# Know any Reformed Churches in Nashville Tennessee???



## Matthew1344 (Jul 9, 2014)

Does anyone know any reformed churches in Nashville, Smyrna, LaVergne, Murfreesboro, Lebanon area?

A church that is missional.
A church that is doctrinal.
A church that believes in the sufficiency of scripture. 
A church that serves their community. 
A church that practices church discipline. 
A church that does evangelism in the community.


----------



## Edward (Jul 9, 2014)

Matthew1344 said:


> Does anyone know any reformed churches in Nashville, Smyrna, LaVergne, Murfreesboro, Lebanon area?



What is your definition of 'reformed'? TR? BR? EP? American or Historical Westminster?


----------



## Romans922 (Jul 9, 2014)

Matthew1344 said:


> A church that is missional.



What does that mean?


----------



## Matthew1344 (Jul 9, 2014)

I am new into reformed doctrine. I do not know what TR BR EP mean? and I did not know there was 2 different Westminsters. 

I am sorry. Thanks for your patience! I guess i mean holds to the doctrines of grace. Trust that the gospel compels men and not gimmicks, jokes, cokes, or some other carnal means.


----------



## Matthew1344 (Jul 9, 2014)

Romans922 said:


> Matthew1344 said:
> 
> 
> > A church that is missional.
> ...



That means they love making God known among the nations and in their local community. They are outgoing with the gospel. Sending or working on sending missionaries/church planters to different cities in America and/or across the globe. I would love if they did open air or door to door evangelism in the community. 

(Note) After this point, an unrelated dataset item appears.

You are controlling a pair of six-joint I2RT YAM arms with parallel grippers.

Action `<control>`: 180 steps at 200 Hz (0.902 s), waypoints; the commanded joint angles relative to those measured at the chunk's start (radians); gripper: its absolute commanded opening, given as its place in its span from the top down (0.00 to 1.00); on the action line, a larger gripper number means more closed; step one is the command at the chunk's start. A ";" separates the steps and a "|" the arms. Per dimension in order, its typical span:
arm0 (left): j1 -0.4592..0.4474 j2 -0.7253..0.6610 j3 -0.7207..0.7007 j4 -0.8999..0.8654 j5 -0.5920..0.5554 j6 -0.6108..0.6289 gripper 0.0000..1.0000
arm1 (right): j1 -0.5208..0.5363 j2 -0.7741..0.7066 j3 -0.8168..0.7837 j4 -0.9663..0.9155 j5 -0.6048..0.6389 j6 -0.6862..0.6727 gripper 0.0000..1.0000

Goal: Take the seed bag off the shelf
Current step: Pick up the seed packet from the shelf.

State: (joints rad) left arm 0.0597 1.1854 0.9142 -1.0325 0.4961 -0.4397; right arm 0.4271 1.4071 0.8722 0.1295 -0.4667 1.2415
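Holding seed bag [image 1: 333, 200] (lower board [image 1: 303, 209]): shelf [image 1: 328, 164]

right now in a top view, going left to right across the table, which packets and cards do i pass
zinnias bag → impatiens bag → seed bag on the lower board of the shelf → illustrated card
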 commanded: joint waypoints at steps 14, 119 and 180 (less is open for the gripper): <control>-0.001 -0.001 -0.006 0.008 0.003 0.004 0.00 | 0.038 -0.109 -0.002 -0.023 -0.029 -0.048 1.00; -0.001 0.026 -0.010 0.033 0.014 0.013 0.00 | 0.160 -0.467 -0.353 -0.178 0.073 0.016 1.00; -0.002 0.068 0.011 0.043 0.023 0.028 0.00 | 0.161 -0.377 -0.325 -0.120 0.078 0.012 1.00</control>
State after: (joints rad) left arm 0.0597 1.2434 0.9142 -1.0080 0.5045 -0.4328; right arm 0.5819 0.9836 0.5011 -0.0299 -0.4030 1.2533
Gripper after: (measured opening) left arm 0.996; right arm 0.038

And I would like their mission strategy to be simple:
Share the gospel and preach the word. Intercede for men. Pray for the Holy Spirit to convert men by applying to them what Jesus bought for them on Calvary.


----------



## Kevin (Jul 9, 2014)

https://maps.google.ca/maps?rlz=1RM...A&sa=X&ei=8E69U_GQLY2RyATriYLYAg&ved=0CDsQtwM


----------



## Brandt (Jul 9, 2014)

I'm partial to Cornerstone Presbyterian (Cornerstone Presbyterian Church). My cousin-in-law (Nate Shurden) is it's pastor.


----------



## Matthew1344 (Jul 9, 2014)

Great thanks! are all Presbyterians infant baptism? sorry for the question if it is silly, like i said earlier, i am new to reformed doctrine and i am just trying to figure things out.


----------



## Jack K (Jul 9, 2014)

Yes, all Presbyterians baptize the children of believers, but you don't have to agree with that practice to attend or, in the majority of cases these days, to become a member. Some of the more accomodating will not even make a big deal of it if a member decides not to have their kids baptized. Others will be quite insistent.

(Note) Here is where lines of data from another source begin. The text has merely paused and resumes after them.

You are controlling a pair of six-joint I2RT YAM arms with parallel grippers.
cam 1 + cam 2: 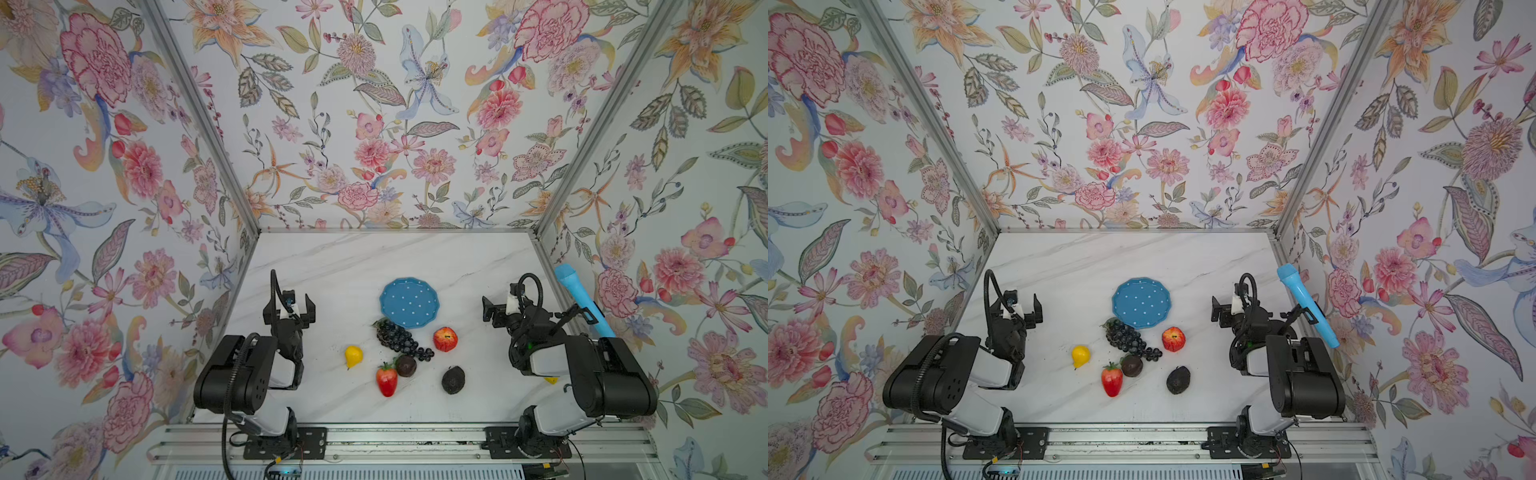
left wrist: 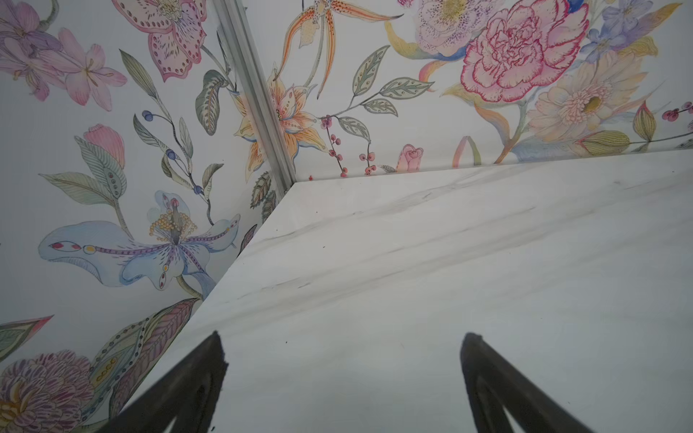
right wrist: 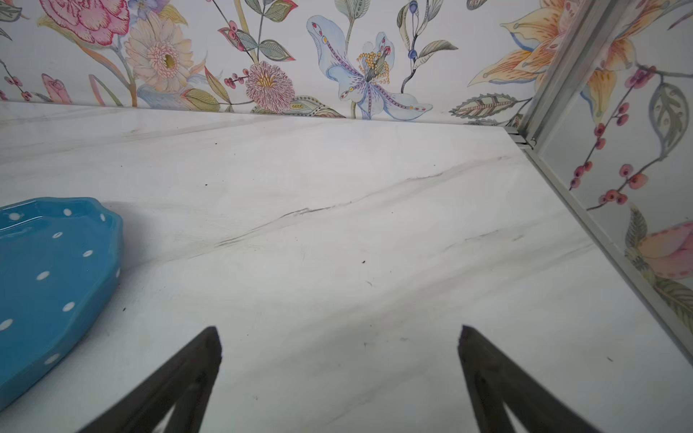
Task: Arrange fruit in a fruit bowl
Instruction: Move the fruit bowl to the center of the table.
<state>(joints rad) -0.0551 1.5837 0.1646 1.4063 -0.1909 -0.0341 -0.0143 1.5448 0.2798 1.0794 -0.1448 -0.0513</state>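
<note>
Jaws spread wide; left arm (image 1: 232, 374) and right arm (image 1: 611, 374) folded, apparently hovering.

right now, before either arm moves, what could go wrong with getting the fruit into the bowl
1. The grape bunch seems to lie against the bowl rim and close to the round dark fruit; lifting it may nudge both.
2. The bowl is shallow, so the apple may roll out.
3. The microphone leans beside the right arm; a swing could knock it.

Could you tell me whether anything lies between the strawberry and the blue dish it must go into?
Yes: the grape bunch lies across the straight line from the strawberry to the blue dish, close to its near rim.
</note>
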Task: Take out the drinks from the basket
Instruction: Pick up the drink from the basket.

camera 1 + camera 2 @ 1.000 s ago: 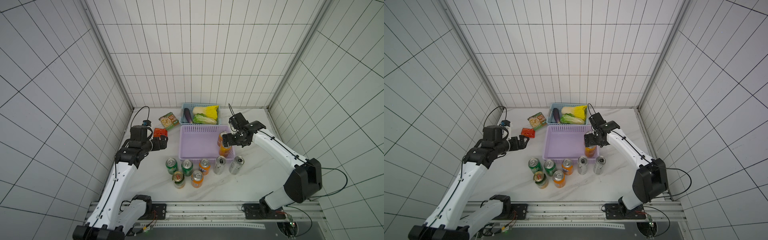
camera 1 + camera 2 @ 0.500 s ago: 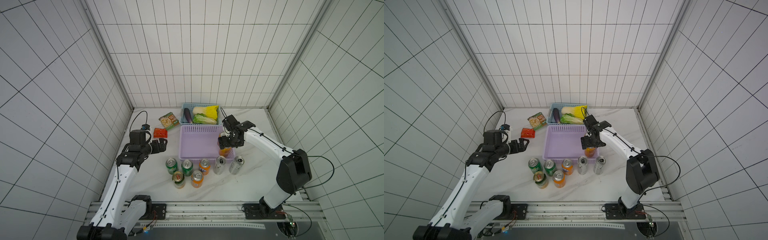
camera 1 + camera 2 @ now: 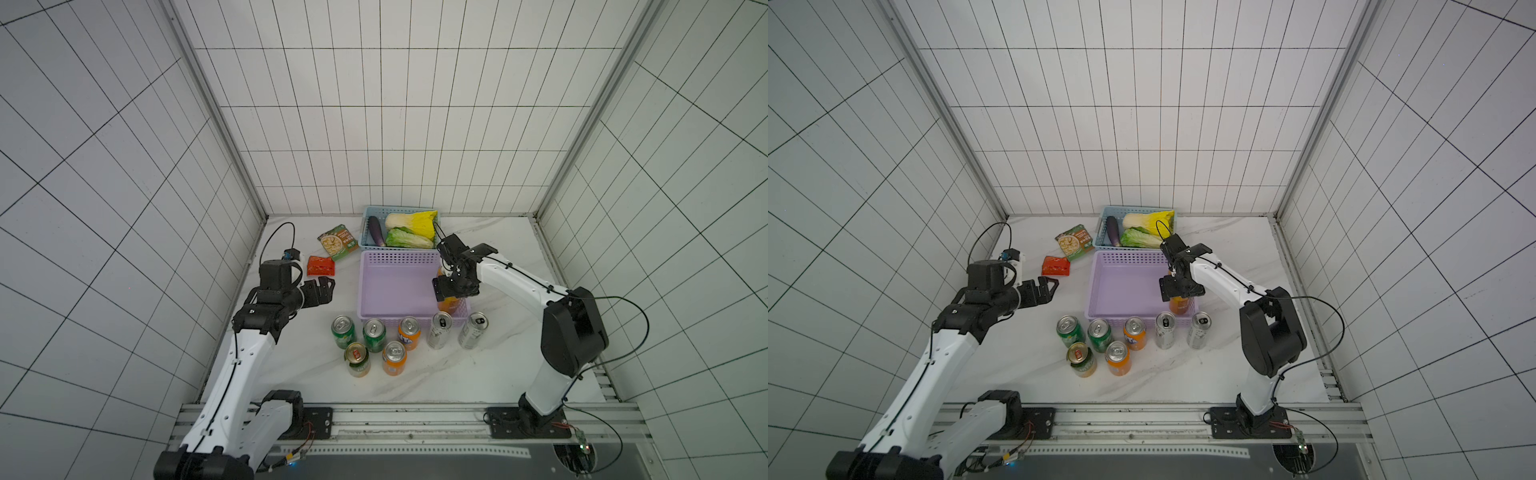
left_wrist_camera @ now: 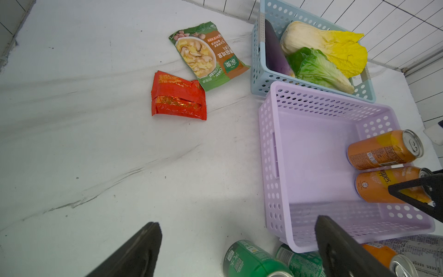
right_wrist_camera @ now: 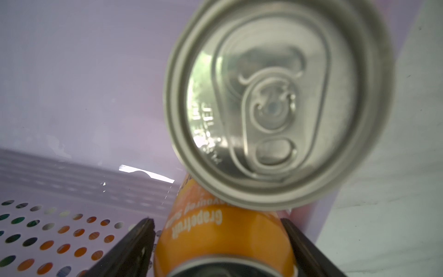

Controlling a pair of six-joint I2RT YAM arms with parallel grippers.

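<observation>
— Change on record, largest first?

— Entry one, right arm (image 3: 519, 282): it has swung in over the basket (image 3: 395, 291) and dropped to its right-hand end. Entry two, right gripper (image 5: 217, 224): the jaws have drawn in from wide and now flank one orange can (image 5: 225, 249) lying on the basket floor. Contact looks close, but a firm hold cannot be told.

— Bearing on the task?

— Seven drinks (image 3: 409, 332) stand upright on the table (image 3: 415, 374), in front of the basket. Two orange ones remain inside: the flanked one and a second can (image 5: 278, 103) lying against it. Judged: the eighth pick is at its closing stage, with one more to follow.

— Pose?

— Right arm: stretched forward and inward, wrist bent down into the basket. Left arm (image 3: 249, 353): raised and left of the basket, near the red packet (image 4: 178, 99). Left gripper (image 4: 237, 221): fingers wide apart, empty.
</observation>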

Nashville has many excellent options when it come to Presbyterian churches. I suggest you look at the PCA map Kevin linked to, check out the church websites, and find one that fits the sort of church you have in mind. You know what you're looking for.


----------



## Romans922 (Jul 9, 2014)

Brandt's recommendation is good. I went to seminary with Nate. He is a good man and a good preacher.


----------



## Edward (Jul 9, 2014)

Matthew1344 said:


> I do not know what TR BR EP mean? and I did not know there was 2 different Westminsters.

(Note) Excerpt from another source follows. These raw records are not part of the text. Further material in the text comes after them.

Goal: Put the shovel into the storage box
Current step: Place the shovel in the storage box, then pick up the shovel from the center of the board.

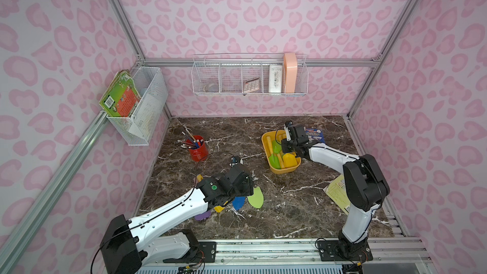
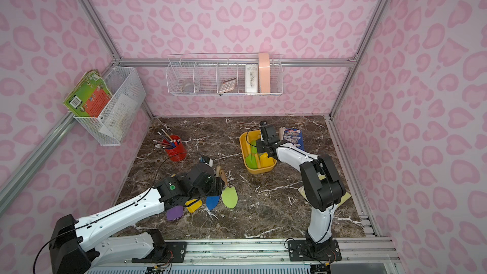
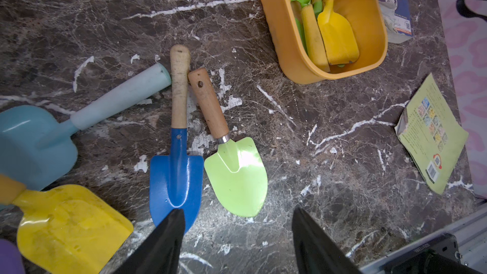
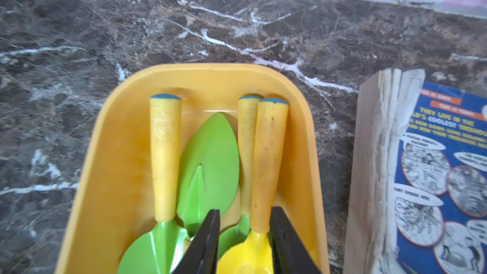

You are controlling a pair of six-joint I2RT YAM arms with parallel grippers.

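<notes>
Left tool (image 3: 236, 212) hovers open, empty, over the marbled desk (image 3: 329, 154); right tool (image 4: 245, 210), jaws parted round the yellow square-bladed shovel (image 4: 266, 167) lying in the shallow yellow-orange plastic storage box (image 4: 123, 133); release step, I reckon; next, lift straight out.

**Left arm** (image 1: 168, 209): extends from its base at the near edge forward and toward the centre, with the forearm low and nearly level. The wrist is bent so that the left gripper (image 3: 237, 212) points downward, and its two black fingers (image 3: 163, 243) stand wide apart. **Right arm** (image 1: 329, 156): the lower link rises steeply from the base, folds at the elbow, and the forearm reaches toward the far side. The right gripper (image 4: 245, 210) points downward, its jaws parted by a narrower gap.
</notes>
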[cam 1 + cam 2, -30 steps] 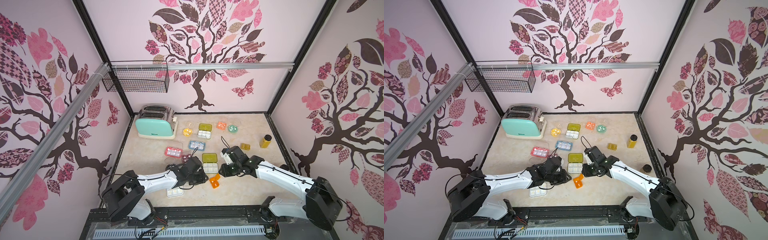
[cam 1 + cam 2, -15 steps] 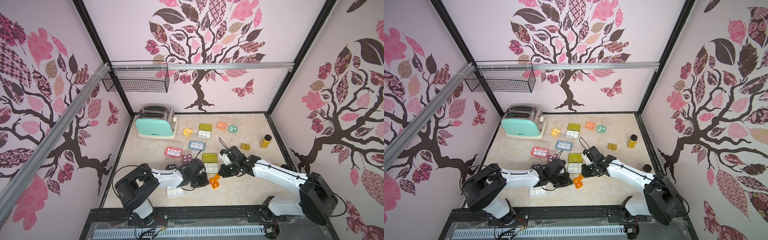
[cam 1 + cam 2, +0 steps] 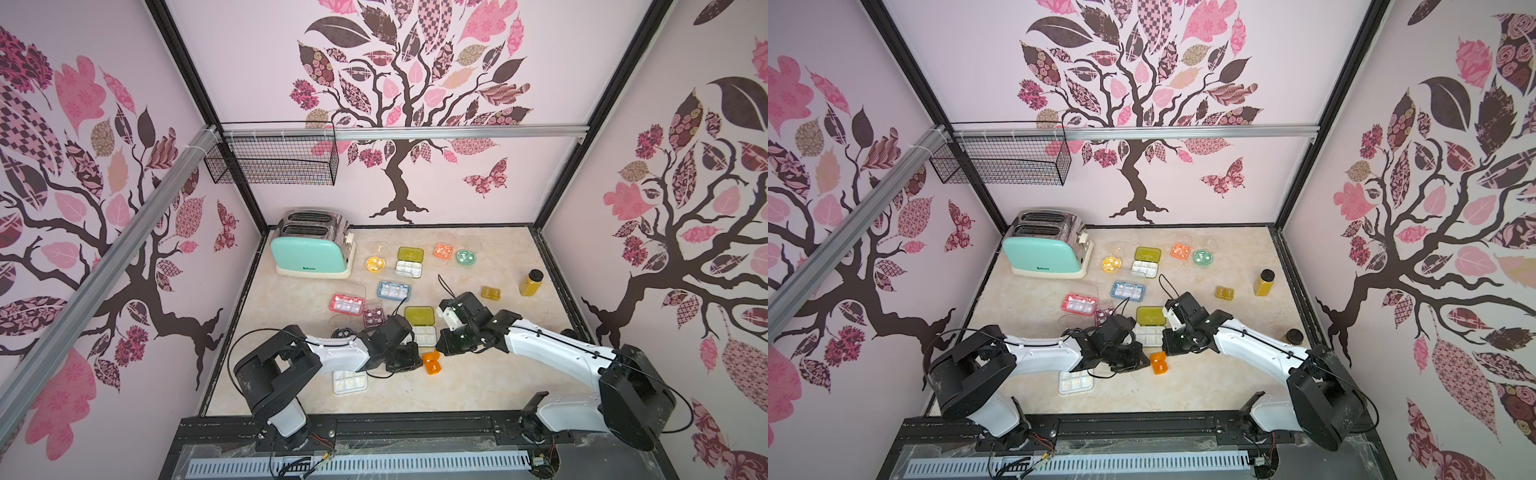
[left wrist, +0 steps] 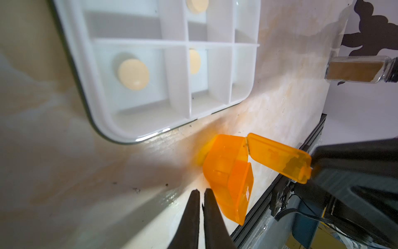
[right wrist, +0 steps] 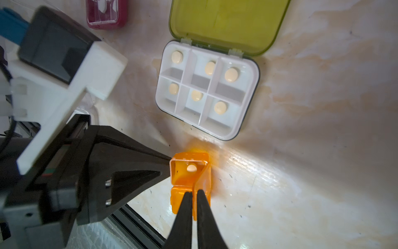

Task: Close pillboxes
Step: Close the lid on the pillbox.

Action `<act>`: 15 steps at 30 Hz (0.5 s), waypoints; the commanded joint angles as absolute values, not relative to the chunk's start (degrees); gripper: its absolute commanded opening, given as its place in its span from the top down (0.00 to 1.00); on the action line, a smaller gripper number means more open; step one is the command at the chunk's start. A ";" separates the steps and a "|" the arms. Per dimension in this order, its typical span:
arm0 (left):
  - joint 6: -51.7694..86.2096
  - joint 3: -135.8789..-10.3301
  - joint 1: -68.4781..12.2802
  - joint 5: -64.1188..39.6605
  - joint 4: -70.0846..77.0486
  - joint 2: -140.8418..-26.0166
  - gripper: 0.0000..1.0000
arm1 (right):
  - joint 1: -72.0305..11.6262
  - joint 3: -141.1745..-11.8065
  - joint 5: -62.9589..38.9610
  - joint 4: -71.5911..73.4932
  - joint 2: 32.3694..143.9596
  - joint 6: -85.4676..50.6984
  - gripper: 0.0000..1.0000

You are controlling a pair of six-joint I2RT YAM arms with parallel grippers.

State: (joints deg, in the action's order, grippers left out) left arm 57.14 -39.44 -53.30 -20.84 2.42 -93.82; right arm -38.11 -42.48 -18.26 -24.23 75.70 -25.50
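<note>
Your left gripper (image 4: 201, 192) closed empty, low centre beside the orange pillbox (image 4: 228, 172), your right gripper (image 5: 193, 193) pinching its half-raised lid (image 4: 277, 159)

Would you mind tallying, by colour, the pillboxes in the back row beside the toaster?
Round yellow pillbox: 1
White pillbox with yellow-green lid: 1
Square orange pillbox: 1
Round mint pillbox: 1
Total: 4
</note>
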 commanded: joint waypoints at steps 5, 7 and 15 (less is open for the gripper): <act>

TR - totally reformed or truly reformed - strict subscriptionists. Since a number of folks (including moderators and administrators) are TR, I'll limit my definition to that. 

BR - broadly reformed. A mix of reformed and evangelical. Mainstream PCA would fall in this group (with some notable TR exceptions), as well as a good chunk of the OPC.

EP - exclusive psalmology. Sings only the psalms (generally, but not always, non-instrumental as well). Won't sing hymns or even other songs that are scriptures set to music. 

There are several differences between the original Westminster Confession and the American version; the most notable are the removal of the requirement that the pope be affirmed as the antichrist and the sections dealing with the relations with the civil magistrate.


----------



## Mephibosheth (Jul 9, 2014)

Try Covenant Presbyterian in Nashville


----------



## Matthew1344 (Jul 10, 2014)

I perfer to go to a baptist church. Why are there more Presbyterian reformed than baptist? is it rare to have a baptist reformed?


----------



## Unoriginalname (Jul 10, 2014)

Matthew1344 said:


> I perfer to go to a baptist church. Why are there more Presbyterian reformed than baptist? is it rare to have a baptist reformed?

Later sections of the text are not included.